- **EXERCISE AIM**
Return the listing that follows exactly, with no pictures included.

- **COLLECTED DATA**
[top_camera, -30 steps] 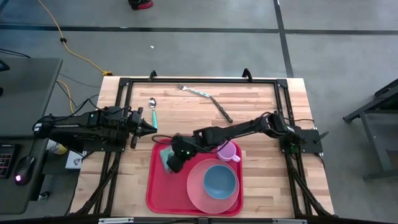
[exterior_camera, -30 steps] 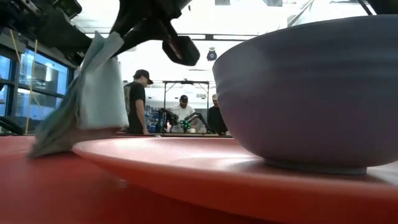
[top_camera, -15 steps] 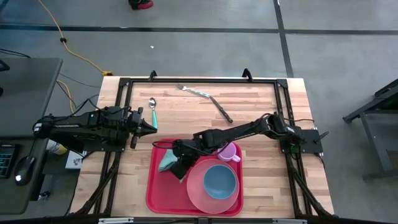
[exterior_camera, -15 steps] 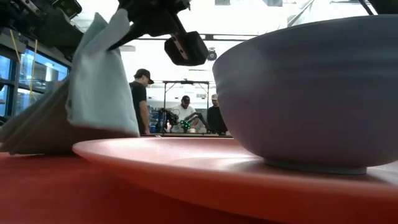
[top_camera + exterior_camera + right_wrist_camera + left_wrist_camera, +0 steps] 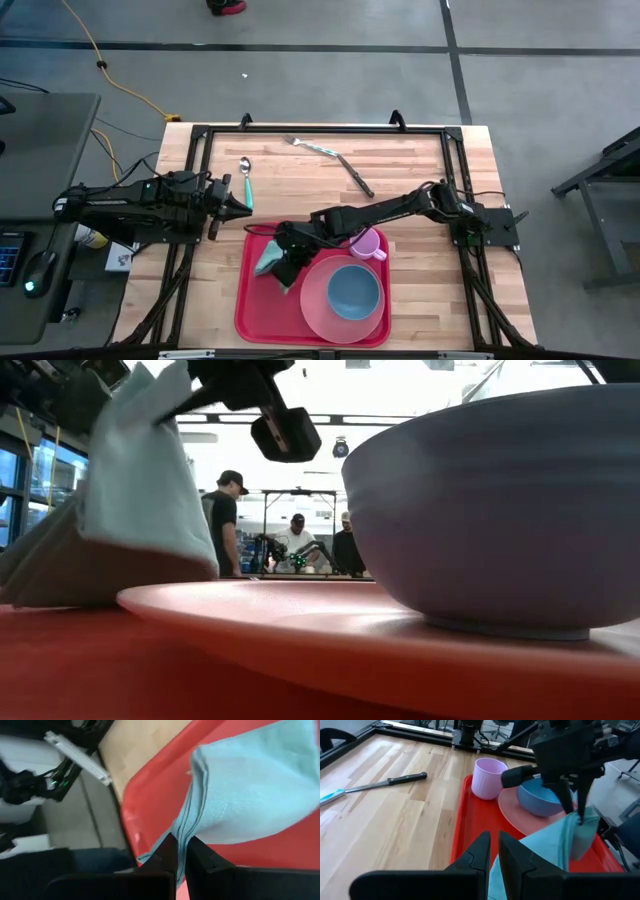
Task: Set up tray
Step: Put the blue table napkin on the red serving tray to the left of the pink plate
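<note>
The red tray (image 5: 258, 310) lies at the table's near middle. On it are a salmon-pink plate (image 5: 322, 312) with a blue bowl (image 5: 353, 290) and a folded teal cloth (image 5: 268, 262). A pink cup (image 5: 367, 244) stands at the tray's far right corner. My right gripper (image 5: 288, 262) is above the tray's left half, shut on the cloth (image 5: 130, 500). My left gripper (image 5: 492, 851) waits off the tray's far left corner, its fingers a narrow gap apart and holding nothing. My right gripper pinches the teal cloth's stacked edge (image 5: 187, 826) between its two fingers, several layers together. The fingers slant down from the table's right side. The cloth hangs below them, slack, and its lower end (image 5: 55, 575) rests on the tray.
A teal-handled spoon (image 5: 245, 178) lies on the wood at the far left. A fork (image 5: 312, 147) and a black-handled knife (image 5: 356, 176) lie at the far middle. Bare wood stays to the right of the tray. People stand in the room beyond the table.
My right gripper has stayed over the tray's left half and turned at the wrist, still shut on the cloth. The hanging cloth has swung toward the tray's left side, and its lower end now lies spread wider on the tray.
</note>
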### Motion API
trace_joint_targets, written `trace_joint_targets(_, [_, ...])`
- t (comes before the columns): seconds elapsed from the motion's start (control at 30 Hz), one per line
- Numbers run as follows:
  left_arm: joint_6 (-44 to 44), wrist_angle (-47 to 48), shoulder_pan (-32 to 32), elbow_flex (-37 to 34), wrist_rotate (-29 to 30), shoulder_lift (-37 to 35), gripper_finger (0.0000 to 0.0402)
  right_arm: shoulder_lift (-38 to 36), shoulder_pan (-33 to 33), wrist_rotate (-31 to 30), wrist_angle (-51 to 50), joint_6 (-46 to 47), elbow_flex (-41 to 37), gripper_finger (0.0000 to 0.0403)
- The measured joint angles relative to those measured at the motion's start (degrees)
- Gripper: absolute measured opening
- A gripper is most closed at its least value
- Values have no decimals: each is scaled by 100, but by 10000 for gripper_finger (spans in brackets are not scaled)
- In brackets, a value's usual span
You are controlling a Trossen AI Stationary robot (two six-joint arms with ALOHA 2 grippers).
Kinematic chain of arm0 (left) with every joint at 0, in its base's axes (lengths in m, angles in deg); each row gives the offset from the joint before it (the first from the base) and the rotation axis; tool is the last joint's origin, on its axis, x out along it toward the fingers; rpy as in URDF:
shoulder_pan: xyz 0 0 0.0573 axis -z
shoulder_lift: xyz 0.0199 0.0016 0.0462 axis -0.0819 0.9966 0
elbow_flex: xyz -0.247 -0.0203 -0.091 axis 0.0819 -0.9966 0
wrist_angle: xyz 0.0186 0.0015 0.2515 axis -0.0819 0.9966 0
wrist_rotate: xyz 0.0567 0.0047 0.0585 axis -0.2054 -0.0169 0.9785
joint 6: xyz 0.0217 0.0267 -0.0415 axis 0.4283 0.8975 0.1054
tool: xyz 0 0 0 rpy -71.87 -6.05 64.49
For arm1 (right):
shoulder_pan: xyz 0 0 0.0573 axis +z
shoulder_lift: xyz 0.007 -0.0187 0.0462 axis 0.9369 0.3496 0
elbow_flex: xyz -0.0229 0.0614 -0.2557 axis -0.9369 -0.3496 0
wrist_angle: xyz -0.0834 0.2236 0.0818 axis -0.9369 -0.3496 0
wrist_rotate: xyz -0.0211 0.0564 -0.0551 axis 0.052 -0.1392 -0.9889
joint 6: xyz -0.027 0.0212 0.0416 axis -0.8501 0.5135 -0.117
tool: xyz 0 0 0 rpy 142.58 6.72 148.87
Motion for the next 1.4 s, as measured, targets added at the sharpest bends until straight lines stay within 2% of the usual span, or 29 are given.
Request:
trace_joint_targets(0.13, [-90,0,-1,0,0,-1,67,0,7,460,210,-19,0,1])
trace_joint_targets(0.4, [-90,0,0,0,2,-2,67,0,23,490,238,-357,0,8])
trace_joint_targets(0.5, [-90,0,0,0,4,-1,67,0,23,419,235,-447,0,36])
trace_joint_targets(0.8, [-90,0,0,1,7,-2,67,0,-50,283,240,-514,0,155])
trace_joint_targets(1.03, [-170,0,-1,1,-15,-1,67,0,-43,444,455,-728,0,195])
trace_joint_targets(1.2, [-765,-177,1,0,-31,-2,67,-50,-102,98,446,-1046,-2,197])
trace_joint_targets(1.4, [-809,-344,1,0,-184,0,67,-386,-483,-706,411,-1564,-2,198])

- **OUTPUT BELOW**
[top_camera, -30 steps] 
[exterior_camera, -30 steps] 
[top_camera, -15 steps] 
[exterior_camera, -15 steps] 
[top_camera + exterior_camera + right_wrist_camera + left_wrist_camera, +0 steps] 
Task: Set up tray
Step: Put the blue table napkin on the red serving tray to the left of the pink plate
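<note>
The red tray (image 5: 258, 310) lies at the table's near middle. On it are a salmon-pink plate (image 5: 322, 312) with a blue bowl (image 5: 353, 290) and a folded teal cloth (image 5: 268, 262). A pink cup (image 5: 367, 244) stands at the tray's far right corner. My right gripper (image 5: 288, 262) is above the tray's left half, shut on the cloth (image 5: 130, 500). My left gripper (image 5: 492, 851) waits off the tray's far left corner, its fingers a narrow gap apart and holding nothing. My right gripper pinches the teal cloth's stacked edge (image 5: 187, 826) between its two fingers, several layers together. The fingers slant down from the table's right side. The cloth hangs below them, slack, and its lower end (image 5: 55, 575) rests on the tray.
A teal-handled spoon (image 5: 245, 178) lies on the wood at the far left. A fork (image 5: 312, 147) and a black-handled knife (image 5: 356, 176) lie at the far middle. Bare wood stays to the right of the tray. People stand in the room beyond the table.
My right gripper has stayed over the tray's left half and turned at the wrist, still shut on the cloth. The hanging cloth has swung toward the tray's left side, and its lower end now lies spread wider on the tray.
</note>
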### Motion API
trace_joint_targets, written `trace_joint_targets(_, [_, ...])`
- t (comes before the columns): seconds elapsed from the motion's start (control at 30 Hz), one per line
- Numbers run as follows:
  left_arm: joint_6 (-44 to 44), wrist_angle (-47 to 48), shoulder_pan (-32 to 32), elbow_flex (-37 to 34), wrist_rotate (-29 to 30), shoulder_lift (-37 to 35), gripper_finger (0.0000 to 0.0402)
  right_arm: shoulder_lift (-38 to 36), shoulder_pan (-33 to 33), wrist_rotate (-31 to 30), wrist_angle (-51 to 50), joint_6 (-46 to 47), elbow_flex (-41 to 37), gripper_finger (0.0000 to 0.0403)
- The measured joint angles relative to those measured at the motion's start (degrees)
- Gripper: absolute measured opening
- A gripper is most closed at its least value
- Values have no decimals: each is scaled by 100, but by 10000 for gripper_finger (spans in brackets are not scaled)
- In brackets, a value's usual span
You are controlling a Trossen AI Stationary robot (two six-joint arms with ALOHA 2 grippers).
Kinematic chain of arm0 (left) with every joint at 0, in its base's axes (lengths in m, angles in deg); each row gives the offset from the joint before it (the first from the base) and the rotation axis; tool is the last joint's origin, on its axis, x out along it toward the fingers; rpy as in URDF:
shoulder_pan: xyz 0 0 0.0573 axis -z
shoulder_lift: xyz 0.0199 0.0016 0.0462 axis -0.0819 0.9966 0
elbow_flex: xyz -0.247 -0.0203 -0.091 axis 0.0819 -0.9966 0
wrist_angle: xyz 0.0186 0.0015 0.2515 axis -0.0819 0.9966 0
wrist_rotate: xyz 0.0567 0.0047 0.0585 axis -0.2054 -0.0169 0.9785
joint 6: xyz 0.0217 0.0267 -0.0415 axis 0.4283 0.8975 0.1054
tool: xyz 0 0 0 rpy -71.87 -6.05 64.49
For arm1 (right):
shoulder_pan: xyz 0 0 0.0573 axis +z
shoulder_lift: xyz 0.007 -0.0187 0.0462 axis 0.9369 0.3496 0
elbow_flex: xyz -0.0229 0.0614 -0.2557 axis -0.9369 -0.3496 0
wrist_angle: xyz -0.0834 0.2236 0.0818 axis -0.9369 -0.3496 0
wrist_rotate: xyz -0.0211 0.0564 -0.0551 axis 0.052 -0.1392 -0.9889
joint 6: xyz -0.027 0.0212 0.0416 axis -0.8501 0.5135 -0.117
tool: xyz 0 0 0 rpy 142.58 6.72 148.87
Motion for the next 1.4 s, as measured, targets added at the sharpest bends until straight lines stay within 2% of the usual span, or 29 are given.
Request:
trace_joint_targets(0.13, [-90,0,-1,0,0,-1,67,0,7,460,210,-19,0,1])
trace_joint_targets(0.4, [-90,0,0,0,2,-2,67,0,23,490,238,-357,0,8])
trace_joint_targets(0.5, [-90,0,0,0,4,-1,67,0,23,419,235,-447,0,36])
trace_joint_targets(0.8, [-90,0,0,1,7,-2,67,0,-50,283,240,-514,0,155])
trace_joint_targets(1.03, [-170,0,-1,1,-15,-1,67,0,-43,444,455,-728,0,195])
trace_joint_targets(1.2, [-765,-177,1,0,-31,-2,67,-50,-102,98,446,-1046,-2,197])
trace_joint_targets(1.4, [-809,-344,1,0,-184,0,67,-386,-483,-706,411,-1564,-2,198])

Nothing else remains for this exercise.